Questa volta è Raffaele Fitto a presentare il nuovo lavoro di Paolo Guzzanti, intitolato “Senza più sognare il padre”. “Mignottocrazia”, il precedente libro (che criticava aspramente il «berlusconismo della figa al potere»), «non l’avrei mai presentato», puntualizza l’ex ministro di Maglie.
A moderare l’evento, che si è svolto al Teatro “Il Ducale” di Cavallino,Raffaele Gorgoni, storico giornalista di Raitre, che ha voluto sottolineare il fatto che non si tratta solo di un libro autobiografico, ma un racconto di storie, di personaggi, un lavoro giornalistico interessante.
L’incontro con Franco Evangelisti, con il suo leggendario “a Fra’ che te serve” racconta un’Italia che, in alcuni aspetti, è rimasta sempre la stessa, dalla prima Repubblica a oggi, con i suoi Fiorito, «che ci sono sempre stati». La critica ha accolto bene il ritorno letterario di Guzzanti, che per Cazzullo racconta anche «il fascismo che, in Italia, non è mai morto». Il racconto si ferma al 2000, perché l’autore ha già parlato di Berlusconi in altri libri.
«Ho fatto della narrativa usando la mia famiglia, i miei genitori, come un puzzle, un esperimento che non ho provato mai – ha spiegato Guzzanti – volevo raccontare qualcosa che avesse una valenza per tutti: raccontando un’epoca scomparsa. Ho voluto parlare del conformismo italiano, della borghesia da cui provengo, dei cambiamenti nella chiesa». Nel libro c’è la vita di Guzzanti, con i racconti su Ezio Mauro e su Scalfari, gli scherzi in cui lui fingeva al telefono di essere Pertini e tante vicende «che ti mostrano un’Italia in cui non abbiamo avuto la forza di indagare tutto, o di dire tutto».
Anche a Cavallino nessuno è riuscito a sfuggire alla tentazione di parlare di politica, analizzando la storia raccontata nel libro. Guzzanti ha ricordato perché ha scelto di allontanarsi dalla sinistra da cui proviene: «Il nostro Paese è ancora preda della violenza verbale, lo vedo su internet: tutto questo perché nessuno ha il coraggio di dire che ha sbagliato, come ho fatto io, che ho creduto in un’idea sbagliata».Fitto ha voluto rifletteresul passato glorioso dei partiti, rivendicando le sue origini: «Sono molto contento di essere stato democristiano, di aver potuto vivere almeno gli ultimi anni di quel partito. Ritengo che il libro di Guzzanti sia un racconto sullo scorso secolo che ha il vantaggio di essere stato scritto da chi ha vissuto in prima persona gli eventi descritti. Da Pertini a Craxi, da Spadolini a Di Pietro: uno spaccato della storia del nostro Paese, raccontato entrando nel merito e dando delle chiavi di lettura diverse. Mi ha fatto divertire molto l’aneddoto, raccontato nel libro, sull’imitazione di Sandro Pertini: quando Guzzanti chiamava alcuni politici importanti di quel periodo che pensavano di parlare tutti con il presidente della Repubblica».

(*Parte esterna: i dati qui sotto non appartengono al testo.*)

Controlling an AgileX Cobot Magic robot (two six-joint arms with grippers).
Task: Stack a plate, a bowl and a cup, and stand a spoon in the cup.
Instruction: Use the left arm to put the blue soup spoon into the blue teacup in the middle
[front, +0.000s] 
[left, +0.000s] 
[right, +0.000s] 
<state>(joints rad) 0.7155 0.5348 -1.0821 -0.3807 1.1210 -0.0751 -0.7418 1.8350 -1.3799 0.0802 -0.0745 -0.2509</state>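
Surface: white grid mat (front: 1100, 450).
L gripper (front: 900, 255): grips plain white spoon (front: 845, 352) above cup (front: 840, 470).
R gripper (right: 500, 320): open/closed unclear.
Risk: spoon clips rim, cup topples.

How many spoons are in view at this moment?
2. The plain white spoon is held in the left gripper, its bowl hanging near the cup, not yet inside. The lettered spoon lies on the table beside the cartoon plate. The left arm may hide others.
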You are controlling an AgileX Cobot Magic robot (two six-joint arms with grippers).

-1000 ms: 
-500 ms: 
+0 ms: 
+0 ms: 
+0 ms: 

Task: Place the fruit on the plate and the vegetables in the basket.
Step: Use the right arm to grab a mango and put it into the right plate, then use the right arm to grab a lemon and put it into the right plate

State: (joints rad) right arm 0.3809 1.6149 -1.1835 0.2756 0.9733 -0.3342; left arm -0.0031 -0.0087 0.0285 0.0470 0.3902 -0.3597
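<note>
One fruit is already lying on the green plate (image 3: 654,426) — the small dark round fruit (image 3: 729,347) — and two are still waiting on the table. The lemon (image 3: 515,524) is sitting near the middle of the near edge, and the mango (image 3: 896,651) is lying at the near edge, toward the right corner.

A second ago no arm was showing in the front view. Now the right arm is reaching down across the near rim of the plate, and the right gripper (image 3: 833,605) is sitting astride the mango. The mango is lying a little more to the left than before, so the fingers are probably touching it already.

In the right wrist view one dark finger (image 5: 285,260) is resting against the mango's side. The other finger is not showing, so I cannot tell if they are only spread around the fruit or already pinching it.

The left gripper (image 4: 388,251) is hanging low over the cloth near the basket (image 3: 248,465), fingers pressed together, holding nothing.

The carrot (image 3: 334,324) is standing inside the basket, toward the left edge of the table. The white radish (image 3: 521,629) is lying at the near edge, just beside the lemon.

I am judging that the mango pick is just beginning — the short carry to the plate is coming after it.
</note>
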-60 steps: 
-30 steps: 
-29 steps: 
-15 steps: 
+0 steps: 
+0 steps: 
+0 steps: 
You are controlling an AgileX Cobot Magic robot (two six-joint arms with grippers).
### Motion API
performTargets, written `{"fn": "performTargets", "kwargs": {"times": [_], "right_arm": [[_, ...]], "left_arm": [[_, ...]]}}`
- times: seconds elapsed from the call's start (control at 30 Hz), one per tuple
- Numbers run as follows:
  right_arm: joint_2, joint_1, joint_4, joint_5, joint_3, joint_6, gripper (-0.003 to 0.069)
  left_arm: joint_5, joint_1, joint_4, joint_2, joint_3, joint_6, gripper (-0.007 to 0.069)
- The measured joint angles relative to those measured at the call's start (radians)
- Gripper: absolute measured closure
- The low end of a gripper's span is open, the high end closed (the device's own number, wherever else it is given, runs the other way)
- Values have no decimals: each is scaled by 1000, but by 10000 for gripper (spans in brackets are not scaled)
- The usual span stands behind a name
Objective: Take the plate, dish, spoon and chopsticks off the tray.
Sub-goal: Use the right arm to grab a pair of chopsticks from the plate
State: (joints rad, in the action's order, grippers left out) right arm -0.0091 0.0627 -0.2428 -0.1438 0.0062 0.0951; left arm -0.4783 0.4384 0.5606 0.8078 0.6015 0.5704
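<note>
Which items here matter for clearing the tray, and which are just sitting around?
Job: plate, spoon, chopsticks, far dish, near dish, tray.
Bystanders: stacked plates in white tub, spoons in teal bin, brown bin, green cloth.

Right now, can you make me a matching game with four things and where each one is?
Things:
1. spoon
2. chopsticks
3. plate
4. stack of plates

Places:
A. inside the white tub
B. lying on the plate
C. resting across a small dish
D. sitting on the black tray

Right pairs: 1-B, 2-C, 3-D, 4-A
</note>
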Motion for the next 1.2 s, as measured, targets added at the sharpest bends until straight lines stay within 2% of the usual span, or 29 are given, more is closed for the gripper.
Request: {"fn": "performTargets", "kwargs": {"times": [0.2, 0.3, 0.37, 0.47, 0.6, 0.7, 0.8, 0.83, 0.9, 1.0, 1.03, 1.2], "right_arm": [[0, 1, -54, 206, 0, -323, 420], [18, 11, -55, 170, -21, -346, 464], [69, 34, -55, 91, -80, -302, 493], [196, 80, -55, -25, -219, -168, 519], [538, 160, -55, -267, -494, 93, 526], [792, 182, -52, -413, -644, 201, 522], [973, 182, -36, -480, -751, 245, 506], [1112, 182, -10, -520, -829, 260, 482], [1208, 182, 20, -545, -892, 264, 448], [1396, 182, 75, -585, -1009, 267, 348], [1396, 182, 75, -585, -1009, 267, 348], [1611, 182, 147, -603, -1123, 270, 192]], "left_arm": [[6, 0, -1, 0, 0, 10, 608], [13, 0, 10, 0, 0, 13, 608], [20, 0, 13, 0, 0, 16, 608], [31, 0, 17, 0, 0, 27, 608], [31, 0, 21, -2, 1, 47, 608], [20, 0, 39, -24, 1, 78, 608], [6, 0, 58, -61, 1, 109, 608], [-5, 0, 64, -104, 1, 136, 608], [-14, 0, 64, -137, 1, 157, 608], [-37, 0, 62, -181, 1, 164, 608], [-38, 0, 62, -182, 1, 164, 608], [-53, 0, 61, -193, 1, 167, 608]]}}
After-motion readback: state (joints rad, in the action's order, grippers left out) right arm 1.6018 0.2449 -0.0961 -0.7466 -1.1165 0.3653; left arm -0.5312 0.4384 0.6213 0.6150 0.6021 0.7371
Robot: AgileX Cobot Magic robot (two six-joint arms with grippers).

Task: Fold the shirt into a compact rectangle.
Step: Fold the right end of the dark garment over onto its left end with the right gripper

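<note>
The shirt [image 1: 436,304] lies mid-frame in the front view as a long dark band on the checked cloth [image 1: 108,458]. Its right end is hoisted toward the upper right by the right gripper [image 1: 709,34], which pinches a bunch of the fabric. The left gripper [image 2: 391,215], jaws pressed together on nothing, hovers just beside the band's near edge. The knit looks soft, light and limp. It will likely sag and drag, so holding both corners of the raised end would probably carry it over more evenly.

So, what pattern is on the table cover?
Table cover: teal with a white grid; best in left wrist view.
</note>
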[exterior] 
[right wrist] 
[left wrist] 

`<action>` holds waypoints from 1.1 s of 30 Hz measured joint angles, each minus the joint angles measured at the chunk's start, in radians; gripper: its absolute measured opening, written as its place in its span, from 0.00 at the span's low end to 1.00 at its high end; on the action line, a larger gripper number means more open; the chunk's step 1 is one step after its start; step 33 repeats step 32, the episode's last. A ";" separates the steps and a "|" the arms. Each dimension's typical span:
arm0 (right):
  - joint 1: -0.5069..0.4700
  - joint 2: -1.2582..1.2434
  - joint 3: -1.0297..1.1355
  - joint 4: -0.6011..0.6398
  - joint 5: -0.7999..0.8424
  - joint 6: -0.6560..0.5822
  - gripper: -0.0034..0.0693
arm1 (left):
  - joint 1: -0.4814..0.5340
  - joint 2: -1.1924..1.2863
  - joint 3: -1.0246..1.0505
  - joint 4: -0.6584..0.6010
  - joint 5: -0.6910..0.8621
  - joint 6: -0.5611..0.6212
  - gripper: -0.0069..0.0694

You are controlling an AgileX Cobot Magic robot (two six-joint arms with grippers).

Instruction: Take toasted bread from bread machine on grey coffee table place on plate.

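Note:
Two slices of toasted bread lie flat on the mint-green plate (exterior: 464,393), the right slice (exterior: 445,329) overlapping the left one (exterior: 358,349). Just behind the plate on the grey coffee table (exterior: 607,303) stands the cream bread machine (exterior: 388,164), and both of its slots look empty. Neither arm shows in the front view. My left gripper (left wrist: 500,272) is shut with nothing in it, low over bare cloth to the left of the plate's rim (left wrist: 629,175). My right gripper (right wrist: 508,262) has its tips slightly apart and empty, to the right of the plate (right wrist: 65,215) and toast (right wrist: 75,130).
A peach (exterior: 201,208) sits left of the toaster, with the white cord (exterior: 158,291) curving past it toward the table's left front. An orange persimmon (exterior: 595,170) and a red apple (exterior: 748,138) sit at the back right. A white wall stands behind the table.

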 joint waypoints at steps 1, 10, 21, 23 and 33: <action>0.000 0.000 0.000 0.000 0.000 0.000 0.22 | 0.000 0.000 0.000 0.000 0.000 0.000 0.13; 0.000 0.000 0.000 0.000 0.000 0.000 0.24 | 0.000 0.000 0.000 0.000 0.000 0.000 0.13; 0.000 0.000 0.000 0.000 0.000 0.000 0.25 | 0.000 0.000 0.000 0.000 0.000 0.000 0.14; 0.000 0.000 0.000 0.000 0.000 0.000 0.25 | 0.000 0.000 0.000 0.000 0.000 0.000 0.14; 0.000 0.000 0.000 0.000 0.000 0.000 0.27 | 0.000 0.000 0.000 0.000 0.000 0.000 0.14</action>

Il titolo del libro può far credere che tutto sia basato sul racconto personale, ma in realtà è il racconto dell’Italia, con i suoi vizi e con la sua politica. Il libro non ha un lieto fine: «Si chiude con una forte preoccupazione – sottolinea Fitto – il futuro inquieta. Oggi rischiamo di vivere una contrapposizione che non è più fatta d’ideali(come è avvenuto nel passato tra Dc e Pci), ma, come racconta Guzzanti quando parla dei suoi figli più grandi e di quelli più piccoli, priva di punti di riferimento, uno scontro fine a se stesso». Per l’ex ministro, la mancanza di valori, di idee e punti di riferimento sta risucchiando la società in uno scontro vuoto e pericoloso. Un buco nero in cui stanno colando a picco tutti i partiti, in primis il Pdl. Nell’intervista, prima della presentazione, Fitto ripete che le primarie potranno risollevare il partito, prova a fornire una versione edulcorata delle difficoltà che in questo momento attraversa il suo partito, ma il futuro sembra come l’epilogo del libro di Guzzanti.